_REQUIRED ACTION_.
Copy, from the material below, each line where "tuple" shows up.

_LISTED ENTRIES_.
━━━━━━━━━━━━━━━━━━━━━━━━━━━━━━
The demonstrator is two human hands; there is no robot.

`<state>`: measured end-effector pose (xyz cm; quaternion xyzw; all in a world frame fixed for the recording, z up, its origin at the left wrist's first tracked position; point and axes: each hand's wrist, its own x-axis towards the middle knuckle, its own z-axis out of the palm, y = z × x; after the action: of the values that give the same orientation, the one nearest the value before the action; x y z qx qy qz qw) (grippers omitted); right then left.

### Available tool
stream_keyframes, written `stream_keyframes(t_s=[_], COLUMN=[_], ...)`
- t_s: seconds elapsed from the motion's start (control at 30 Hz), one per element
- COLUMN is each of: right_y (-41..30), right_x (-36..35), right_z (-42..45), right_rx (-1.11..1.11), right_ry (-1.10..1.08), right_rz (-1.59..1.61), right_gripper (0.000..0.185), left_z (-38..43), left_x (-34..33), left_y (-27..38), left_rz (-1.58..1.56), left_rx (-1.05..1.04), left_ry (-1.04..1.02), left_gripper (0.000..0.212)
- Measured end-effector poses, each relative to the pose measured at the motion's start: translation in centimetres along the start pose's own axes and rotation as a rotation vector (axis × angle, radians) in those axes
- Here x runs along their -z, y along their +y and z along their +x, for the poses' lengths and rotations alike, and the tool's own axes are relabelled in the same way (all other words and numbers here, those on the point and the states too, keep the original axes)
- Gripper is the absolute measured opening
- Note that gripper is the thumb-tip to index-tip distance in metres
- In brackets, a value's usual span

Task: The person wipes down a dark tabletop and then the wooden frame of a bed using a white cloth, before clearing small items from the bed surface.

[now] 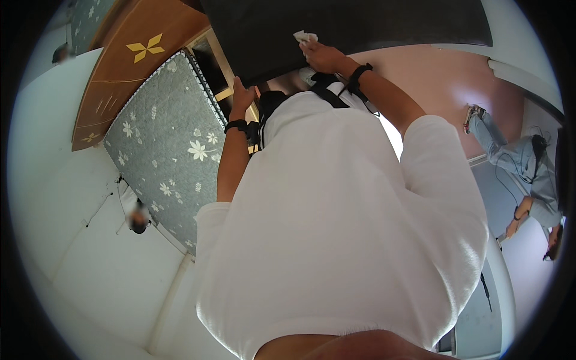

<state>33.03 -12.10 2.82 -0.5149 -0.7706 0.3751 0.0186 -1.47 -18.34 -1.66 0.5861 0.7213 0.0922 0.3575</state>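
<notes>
My right hand (323, 56) pinches a crumpled white cloth or tissue (305, 37) between thumb and fingers, up against a broad dark panel (382, 22) ahead of me. A black strap circles the right wrist. Lower and to the left, my left hand (243, 96) is at the panel's near corner, beside a light wooden frame (220, 58) with dark openings. Its fingers seem to touch the panel's edge; whether they grip it I cannot tell. Another black band with a small device is on the left wrist.
To the left lies a grey mattress (166, 135) with white flowers, against a brown wooden headboard (130, 72) with gold inlay. One person (137, 216) is beyond the mattress; another person (517, 153) in light jeans is at right on the reddish floor (432, 85).
</notes>
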Motion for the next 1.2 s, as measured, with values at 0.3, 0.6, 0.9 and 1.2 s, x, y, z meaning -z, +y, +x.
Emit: stream_keyframes(t_s=[0.3, 0.6, 0.9, 1.2], right_y=[14.6, 10.8, 0.5, 19.6], right_x=[4.6, 2.4, -1.4, 8.9], right_z=[2.1, 4.0, 7.1, 0.8], right_rx=[-0.161, -0.063, 0.375, -0.294], right_ry=[0.345, 0.521, 0.12, 0.396], right_rz=[-0.127, -0.165, -0.119, -0.226], right_gripper=[0.049, 0.061, 0.051, 0.047], left_z=[1.2, 0.8, 0.8, 2.0], left_x=[-0.4, -0.7, -0.7, -0.2], left_y=[-0.8, 2.1, 0.5, 0.1], left_rz=[0.131, 0.139, 0.12, 0.288], left_rx=[-0.004, 0.201, 0.23, 0.221], left_ry=[-0.032, -0.08, -0.081, -0.208], left_gripper=[0.079, 0.084, 0.074, 0.076])
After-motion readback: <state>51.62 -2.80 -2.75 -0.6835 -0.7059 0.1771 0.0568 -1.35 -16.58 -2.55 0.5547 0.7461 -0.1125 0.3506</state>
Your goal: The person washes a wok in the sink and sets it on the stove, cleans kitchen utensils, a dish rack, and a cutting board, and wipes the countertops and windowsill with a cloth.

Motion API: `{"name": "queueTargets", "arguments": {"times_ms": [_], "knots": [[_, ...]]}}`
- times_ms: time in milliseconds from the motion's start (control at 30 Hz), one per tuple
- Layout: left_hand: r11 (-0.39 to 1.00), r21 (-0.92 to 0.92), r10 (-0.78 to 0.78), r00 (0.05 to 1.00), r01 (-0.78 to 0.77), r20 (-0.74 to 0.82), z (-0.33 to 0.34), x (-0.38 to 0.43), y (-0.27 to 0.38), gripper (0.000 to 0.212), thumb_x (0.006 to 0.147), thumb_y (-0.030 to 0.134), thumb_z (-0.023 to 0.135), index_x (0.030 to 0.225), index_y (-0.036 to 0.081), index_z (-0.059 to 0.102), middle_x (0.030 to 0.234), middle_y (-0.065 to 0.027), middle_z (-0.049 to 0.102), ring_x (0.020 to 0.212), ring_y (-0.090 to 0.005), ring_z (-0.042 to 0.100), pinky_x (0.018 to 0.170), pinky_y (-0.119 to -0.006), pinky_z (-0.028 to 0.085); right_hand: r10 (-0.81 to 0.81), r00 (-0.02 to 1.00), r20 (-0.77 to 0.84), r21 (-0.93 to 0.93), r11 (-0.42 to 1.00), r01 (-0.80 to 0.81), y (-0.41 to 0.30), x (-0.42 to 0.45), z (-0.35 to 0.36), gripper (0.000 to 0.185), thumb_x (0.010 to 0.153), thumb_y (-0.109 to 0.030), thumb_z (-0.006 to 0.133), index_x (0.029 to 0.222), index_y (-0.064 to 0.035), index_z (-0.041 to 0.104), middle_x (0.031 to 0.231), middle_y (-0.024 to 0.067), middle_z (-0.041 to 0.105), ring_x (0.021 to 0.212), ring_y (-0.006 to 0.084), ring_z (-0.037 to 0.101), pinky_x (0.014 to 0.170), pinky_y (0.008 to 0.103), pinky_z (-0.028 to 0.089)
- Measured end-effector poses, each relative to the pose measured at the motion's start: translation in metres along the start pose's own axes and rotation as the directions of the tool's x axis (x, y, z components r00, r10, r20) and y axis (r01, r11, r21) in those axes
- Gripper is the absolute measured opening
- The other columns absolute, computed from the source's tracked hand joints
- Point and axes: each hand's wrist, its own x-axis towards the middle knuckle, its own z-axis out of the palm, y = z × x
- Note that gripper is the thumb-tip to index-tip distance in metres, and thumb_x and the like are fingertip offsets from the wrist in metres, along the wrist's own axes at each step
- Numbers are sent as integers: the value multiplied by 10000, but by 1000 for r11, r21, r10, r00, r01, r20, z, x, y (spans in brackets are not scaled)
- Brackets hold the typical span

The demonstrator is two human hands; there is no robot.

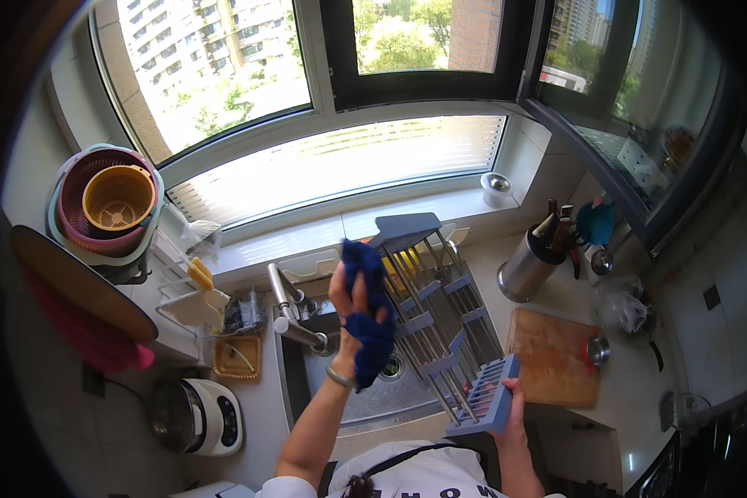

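Note:
My left hand (350, 305) grips a bunched dark blue cloth (373, 339), raised over the sink at the left side of a rack. That rack (420, 324) has metal rods joined by blue-grey plastic parts, and it is tilted over the stainless steel sink (364, 408). With my right hand (509, 398) I hold its slotted near end, the fingers partly hidden behind the plastic. The rack's far end rises toward the window sill. Whether the cloth touches the rods cannot be made out.
A metal faucet (299, 330) stands left of the rack. To the right are a wooden cutting board (551, 358) with a small metal cup (596, 350) and a knife holder (526, 267). A white appliance (215, 417) sits at left. An open window sash (635, 124) juts in at upper right.

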Motion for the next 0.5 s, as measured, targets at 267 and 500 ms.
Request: {"name": "queueTargets", "arguments": {"times_ms": [267, 500], "knots": [[967, -34, 255, 947, -254, 194, 16, -31, 50, 344, 786, 143, 715, 1111, 128, 602, 1223, -140, 441, 1155, -330, 390, 997, -403, 354, -109, 994, -2, -37, 993, 109, -4, 3, 3, 610, 796, -432, 528, 1196, 19, 437, 1080, 228, 551, 976, 362, 585, 872, 476, 499], [982, 182, 54, 998, -50, -17, 8, 82, 6, 507, 771, 297, 759, 1176, 110, 520, 1157, -141, 505, 1079, -335, 495, 934, -410, 394, 142, 976, 162, -5, 990, -143, 0, 7, -30, 562, 828, -413, 525, 1206, -4, 450, 1116, 195, 545, 979, 348, 579, 892, 495, 480]]}}
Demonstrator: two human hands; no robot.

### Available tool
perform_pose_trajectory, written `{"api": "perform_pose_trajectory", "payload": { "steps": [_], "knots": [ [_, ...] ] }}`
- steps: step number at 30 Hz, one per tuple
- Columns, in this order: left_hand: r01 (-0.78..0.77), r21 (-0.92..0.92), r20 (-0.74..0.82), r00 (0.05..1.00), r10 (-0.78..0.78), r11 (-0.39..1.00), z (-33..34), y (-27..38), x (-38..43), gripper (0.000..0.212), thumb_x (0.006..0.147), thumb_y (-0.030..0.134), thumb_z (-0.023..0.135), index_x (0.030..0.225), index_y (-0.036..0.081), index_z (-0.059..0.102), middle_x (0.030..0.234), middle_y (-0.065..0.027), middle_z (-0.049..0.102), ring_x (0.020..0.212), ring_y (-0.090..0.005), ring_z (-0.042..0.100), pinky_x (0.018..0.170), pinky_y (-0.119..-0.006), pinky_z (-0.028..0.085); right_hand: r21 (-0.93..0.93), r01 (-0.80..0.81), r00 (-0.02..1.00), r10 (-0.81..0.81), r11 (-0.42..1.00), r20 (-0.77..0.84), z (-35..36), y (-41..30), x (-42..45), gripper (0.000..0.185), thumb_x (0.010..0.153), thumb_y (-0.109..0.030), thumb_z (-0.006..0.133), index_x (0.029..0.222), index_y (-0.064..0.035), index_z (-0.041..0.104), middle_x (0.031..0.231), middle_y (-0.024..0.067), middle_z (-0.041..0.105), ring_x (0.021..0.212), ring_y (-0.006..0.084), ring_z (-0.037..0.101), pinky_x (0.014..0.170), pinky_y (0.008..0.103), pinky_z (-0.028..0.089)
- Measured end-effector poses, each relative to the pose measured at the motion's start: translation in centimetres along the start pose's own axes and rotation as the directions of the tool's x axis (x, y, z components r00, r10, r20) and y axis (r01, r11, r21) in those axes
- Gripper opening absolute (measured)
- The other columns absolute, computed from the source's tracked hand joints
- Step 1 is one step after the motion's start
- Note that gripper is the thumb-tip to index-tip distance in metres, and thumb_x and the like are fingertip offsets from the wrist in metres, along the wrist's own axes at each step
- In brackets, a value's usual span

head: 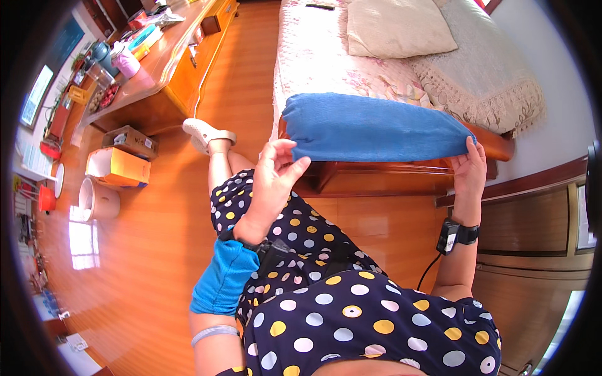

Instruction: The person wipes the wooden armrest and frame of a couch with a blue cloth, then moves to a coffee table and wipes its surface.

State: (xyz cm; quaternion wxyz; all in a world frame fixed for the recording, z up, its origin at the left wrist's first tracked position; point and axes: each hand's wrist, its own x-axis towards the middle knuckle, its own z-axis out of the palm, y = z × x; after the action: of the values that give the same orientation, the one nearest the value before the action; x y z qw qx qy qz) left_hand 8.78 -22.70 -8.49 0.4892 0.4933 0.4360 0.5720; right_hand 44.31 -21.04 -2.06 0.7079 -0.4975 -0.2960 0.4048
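Note:
A blue fabric sleeve cover (376,129) is stretched flat sideways before me, over the wooden end of a bed or couch. Its left end is gathered, and the right end narrows to a corner. My right hand (470,162) pinches that right corner between thumb and fingers. At the lower left corner is my left hand (277,174), its thumb spread away and its bent fingertips touching the cloth's edge. A brighter blue ribbed cloth band (225,277) is bunched on my left forearm.
A quilted floral cover (320,56) and a beige pillow (400,28) lie beyond the wooden end (376,181). At left stand a wooden desk (160,70) with bottles, cardboard boxes (127,169) and a pale bin (106,199). A cabinet (526,225) stands at right.

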Motion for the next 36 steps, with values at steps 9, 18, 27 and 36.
{"api": "perform_pose_trajectory", "payload": {
  "steps": [9, 18, 27, 36],
  "knots": [
    [0.517, -0.696, 0.248, 0.824, -0.509, 0.498, 1.2, -1.5, 1.8, 0.020, 0.082, 0.016, 0.068, 0.093, 0.011, 0.052, 0.087, -0.0042, 0.058, 0.087, -0.0223, 0.059, 0.083, -0.038, 0.050, 0.170, -0.200, 0.977, 0.210, 0.965, -0.043, -1.6, 2.5, 0.4, 0.014, 0.085, -0.016, 0.061, 0.095, -0.0104, 0.054, 0.100, 0.0027, 0.059, 0.096, 0.0163, 0.055, 0.085, 0.0327, 0.045],
    [0.578, -0.731, 0.306, 0.752, -0.584, 0.362, 2.9, -0.7, 1.8, 0.034, 0.079, 0.027, 0.071, 0.101, 0.009, 0.053, 0.095, -0.0043, 0.056, 0.094, -0.0190, 0.051, 0.089, -0.034, 0.043, 0.294, -0.213, 0.969, 0.240, 0.932, -0.059, -2.4, 3.8, 0.3, 0.019, 0.085, -0.015, 0.061, 0.101, -0.0051, 0.057, 0.097, 0.0039, 0.061, 0.089, 0.0141, 0.057, 0.081, 0.0263, 0.046],
    [0.230, -0.777, -0.059, 0.900, -0.431, 0.586, 4.2, 0.9, -0.4, 0.021, 0.086, 0.010, 0.059, 0.106, 0.007, 0.052, 0.106, -0.0050, 0.057, 0.102, -0.0163, 0.053, 0.093, -0.033, 0.043, 0.357, -0.214, 0.974, 0.227, 0.909, 0.005, -2.1, 4.3, -0.6, 0.010, 0.085, -0.014, 0.062, 0.092, -0.0102, 0.056, 0.090, 0.0009, 0.061, 0.081, 0.0115, 0.057, 0.075, 0.0246, 0.047],
    [-0.249, 0.176, 0.070, 0.968, 0.240, 0.952, 7.5, 6.2, 6.3, 0.034, 0.083, 0.007, 0.058, 0.115, -0.003, 0.052, 0.102, -0.0051, 0.057, 0.090, -0.0112, 0.054, 0.082, -0.026, 0.043, 0.297, -0.226, 0.965, 0.255, 0.928, -0.064, 0.0, 3.6, -1.6, 0.012, 0.085, -0.015, 0.061, 0.082, -0.0133, 0.050, 0.073, -0.0035, 0.057, 0.064, 0.0080, 0.055, 0.060, 0.0230, 0.049]
  ]
}}
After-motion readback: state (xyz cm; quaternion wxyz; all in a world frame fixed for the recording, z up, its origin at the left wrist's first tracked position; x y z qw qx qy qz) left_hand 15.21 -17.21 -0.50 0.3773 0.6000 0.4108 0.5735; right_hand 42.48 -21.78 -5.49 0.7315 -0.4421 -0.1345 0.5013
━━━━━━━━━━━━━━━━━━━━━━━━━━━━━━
_EXPECTED ANSWER_.
- times_ms: time in milliseconds from the motion's start (control at 30 Hz), one per tuple
- steps: step number at 30 Hz, one per tuple

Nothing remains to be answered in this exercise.